Enfin, le surpoids étant connu pour être un facteur favorisant et aggravant le cancer du sein, une attention particulière a été portée sur les femmes concernées. L’analyse des échantillons a permis de mettre en évidence une association entre la présence de métastases distantes et la concentration en dioxine dans le tissu adipeux chez les femmes en surpoids. De plus, chez toutes les patientes, la concentration en dioxine et en deux des PCB mesurés apparaissait associée à la taille de la tumeur ainsi qu’au niveau d’invasion et au stade métastatique des ganglions lymphatiques. Les femmes présentant de plus grandes concentrations de PCB présentaient également un plus grand risque de récidive.
Des pistes inédites pour l’étude de l’impact des POPs sur le cancer du sein « Ces résultats suggèrent donc que plus la concentration en POPs dans le tissu adipeux est élevée, plus le cancer du sein est agressif, en particulier chez les femmes en surpoids », expliquent les chercheurs. Plusieurs hypothèses ont été émises par l’équipe de recherche pour expliquer cette association. Notamment, la dioxine et certains PCB enverraient un signal qui favoriserait la migration des cellules tumorales et renforcerait ainsi l’agressivité du cancer.
Selon Xavier Coumoul qui a dirigé ces travaux, « les adipocytes, les cellules du tissu adipeux qui stockent les graisses, jouent un rôle important en tant que cellules associées dans le développement du cancer du sein. »
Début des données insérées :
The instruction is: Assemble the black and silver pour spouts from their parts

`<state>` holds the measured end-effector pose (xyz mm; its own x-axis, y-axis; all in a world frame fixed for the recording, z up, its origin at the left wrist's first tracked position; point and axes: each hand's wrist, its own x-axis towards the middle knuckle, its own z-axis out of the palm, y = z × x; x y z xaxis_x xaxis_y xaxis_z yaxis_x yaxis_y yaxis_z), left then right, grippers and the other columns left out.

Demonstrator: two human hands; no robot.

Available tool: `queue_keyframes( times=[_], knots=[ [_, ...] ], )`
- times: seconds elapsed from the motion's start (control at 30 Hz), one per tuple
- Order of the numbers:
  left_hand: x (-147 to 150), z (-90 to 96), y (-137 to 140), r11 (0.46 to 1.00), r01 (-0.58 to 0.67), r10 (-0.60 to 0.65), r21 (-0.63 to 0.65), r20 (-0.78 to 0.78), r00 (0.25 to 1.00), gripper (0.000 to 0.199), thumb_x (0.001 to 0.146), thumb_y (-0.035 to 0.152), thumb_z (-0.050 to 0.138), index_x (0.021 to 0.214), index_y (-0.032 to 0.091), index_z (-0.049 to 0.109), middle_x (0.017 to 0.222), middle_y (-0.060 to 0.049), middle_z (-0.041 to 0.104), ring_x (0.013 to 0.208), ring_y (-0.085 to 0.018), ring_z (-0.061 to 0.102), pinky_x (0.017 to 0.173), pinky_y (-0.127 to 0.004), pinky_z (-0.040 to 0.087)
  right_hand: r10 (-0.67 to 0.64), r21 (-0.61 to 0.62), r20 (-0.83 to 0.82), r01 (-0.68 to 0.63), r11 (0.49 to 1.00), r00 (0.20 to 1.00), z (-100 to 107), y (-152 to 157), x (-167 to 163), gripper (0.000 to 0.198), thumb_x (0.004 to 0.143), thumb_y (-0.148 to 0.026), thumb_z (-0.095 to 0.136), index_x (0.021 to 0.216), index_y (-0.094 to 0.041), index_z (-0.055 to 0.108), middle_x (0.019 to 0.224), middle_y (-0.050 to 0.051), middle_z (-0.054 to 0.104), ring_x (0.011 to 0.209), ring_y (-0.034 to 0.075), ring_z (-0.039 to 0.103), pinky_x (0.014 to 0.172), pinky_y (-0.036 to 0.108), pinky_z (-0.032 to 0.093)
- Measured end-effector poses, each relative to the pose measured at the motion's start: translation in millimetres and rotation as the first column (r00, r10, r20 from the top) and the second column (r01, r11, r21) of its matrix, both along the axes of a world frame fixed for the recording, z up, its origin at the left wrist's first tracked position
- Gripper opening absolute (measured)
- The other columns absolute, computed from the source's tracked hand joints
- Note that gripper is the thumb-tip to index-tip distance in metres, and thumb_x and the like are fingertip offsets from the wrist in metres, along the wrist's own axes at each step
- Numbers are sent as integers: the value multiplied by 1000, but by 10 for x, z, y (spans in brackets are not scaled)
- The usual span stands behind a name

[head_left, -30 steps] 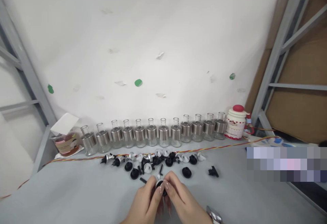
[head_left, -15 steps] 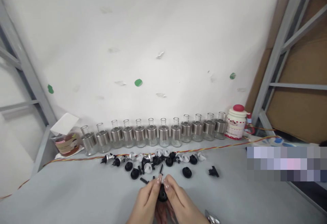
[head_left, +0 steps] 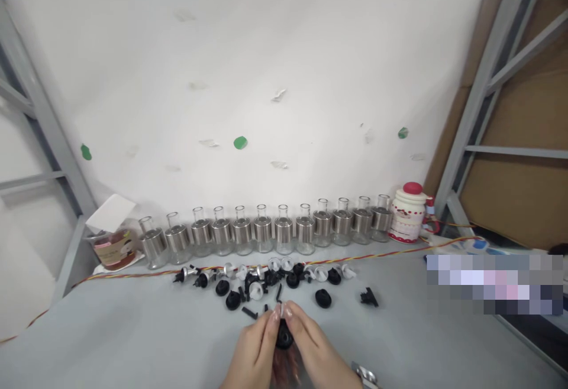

Celui-ci ajoute : « En effet, le tissu adipeux fonctionne comme une glande ʺendocrineʺ, sécrétant des hormones dans la circulation sanguine, et nous avions précédemment montré que les POPs étaient responsables d’une inflammation de ce tissu adipeux changeant la nature et le comportement des adipocytes. La sécrétion excessive de molécules inflammatoires et le relargage des POPs stockés par ces adipocytes, pourraient alors favoriser la formation de métastases. »
Toutefois le chercheur insiste sur le fait que cette étude n’en est qu’à un stade préliminaire et que ces résultats doivent donc être considérés avec précaution car la méthodologie utilisée présente certaines limites.
Elle comprend notamment un nombre limité d’individus, ce qui favorise les biais statistiques et rend certaines sous-catégories de population étudiées peu représentatives. « Si elle ne permet donc pas de tirer des conclusions fermes sur le lien entre POPs et agressivité du cancer du sein, elle propose en revanche une piste inédite, en particulier chez les patientes en surpoids.
Cette piste devrait être explorée par de futures études impliquant un plus grand nombre de patientes pour offrir des résultats statistiques plus représentatifs », conclut Xavier Coumoul. A noter que les POPs pour « polluants organiques persistants » sont définis et listés par la convention de Stockholm entrée en vigueur en 2004.